[Data entries]
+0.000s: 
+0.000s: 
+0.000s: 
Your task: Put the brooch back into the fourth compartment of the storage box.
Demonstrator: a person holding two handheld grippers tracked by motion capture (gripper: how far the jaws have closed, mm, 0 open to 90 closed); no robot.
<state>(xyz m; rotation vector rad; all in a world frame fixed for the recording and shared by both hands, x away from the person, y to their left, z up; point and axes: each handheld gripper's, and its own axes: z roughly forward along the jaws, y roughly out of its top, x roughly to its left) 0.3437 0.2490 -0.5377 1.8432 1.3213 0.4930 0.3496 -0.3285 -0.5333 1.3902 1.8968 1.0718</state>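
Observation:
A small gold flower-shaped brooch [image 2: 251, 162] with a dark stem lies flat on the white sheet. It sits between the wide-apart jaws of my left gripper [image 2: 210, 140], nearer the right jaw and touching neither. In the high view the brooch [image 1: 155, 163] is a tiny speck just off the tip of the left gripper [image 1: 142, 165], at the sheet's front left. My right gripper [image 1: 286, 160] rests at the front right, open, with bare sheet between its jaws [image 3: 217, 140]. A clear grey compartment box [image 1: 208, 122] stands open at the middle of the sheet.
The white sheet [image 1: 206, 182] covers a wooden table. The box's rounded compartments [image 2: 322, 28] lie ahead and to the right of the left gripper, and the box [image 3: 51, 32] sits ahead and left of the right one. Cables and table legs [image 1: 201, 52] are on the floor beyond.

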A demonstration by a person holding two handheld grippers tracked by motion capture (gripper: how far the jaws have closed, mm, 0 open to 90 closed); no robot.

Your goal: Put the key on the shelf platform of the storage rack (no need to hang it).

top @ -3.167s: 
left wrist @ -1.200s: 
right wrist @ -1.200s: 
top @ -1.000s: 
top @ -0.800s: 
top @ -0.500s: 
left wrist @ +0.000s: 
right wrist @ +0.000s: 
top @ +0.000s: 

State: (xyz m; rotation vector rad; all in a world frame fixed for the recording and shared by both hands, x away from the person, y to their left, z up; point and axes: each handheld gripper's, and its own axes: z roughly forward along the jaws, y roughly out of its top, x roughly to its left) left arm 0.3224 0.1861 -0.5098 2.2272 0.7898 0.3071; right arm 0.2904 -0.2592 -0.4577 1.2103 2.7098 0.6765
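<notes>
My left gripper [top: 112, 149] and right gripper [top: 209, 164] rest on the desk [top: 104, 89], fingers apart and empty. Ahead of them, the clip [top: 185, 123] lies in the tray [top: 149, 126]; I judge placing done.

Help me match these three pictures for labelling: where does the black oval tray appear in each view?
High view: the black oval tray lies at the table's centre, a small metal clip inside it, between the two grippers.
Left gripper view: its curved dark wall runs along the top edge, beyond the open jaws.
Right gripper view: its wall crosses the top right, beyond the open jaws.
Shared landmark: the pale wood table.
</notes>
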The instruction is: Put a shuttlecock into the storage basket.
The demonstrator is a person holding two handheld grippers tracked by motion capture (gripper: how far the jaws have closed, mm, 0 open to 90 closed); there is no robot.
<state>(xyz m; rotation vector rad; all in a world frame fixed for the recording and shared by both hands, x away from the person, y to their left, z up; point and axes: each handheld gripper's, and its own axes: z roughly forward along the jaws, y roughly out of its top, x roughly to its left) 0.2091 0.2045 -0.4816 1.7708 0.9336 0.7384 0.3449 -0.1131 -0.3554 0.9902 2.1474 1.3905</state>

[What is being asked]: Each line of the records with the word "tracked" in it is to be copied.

[Answer space]:
Demonstrator: a person holding two handheld grippers tracked by motion capture (gripper: how far the jaws have closed, mm, 0 open to 90 closed); no robot.
A demonstration by a person holding two handheld grippers tracked by motion capture (gripper: how far the jaws have closed, mm, 0 open to 90 closed); no robot.
The demonstrator is a person holding two handheld grippers tracked by motion capture (gripper: how far the jaws have closed, mm, 0 open to 90 closed); there is no robot.

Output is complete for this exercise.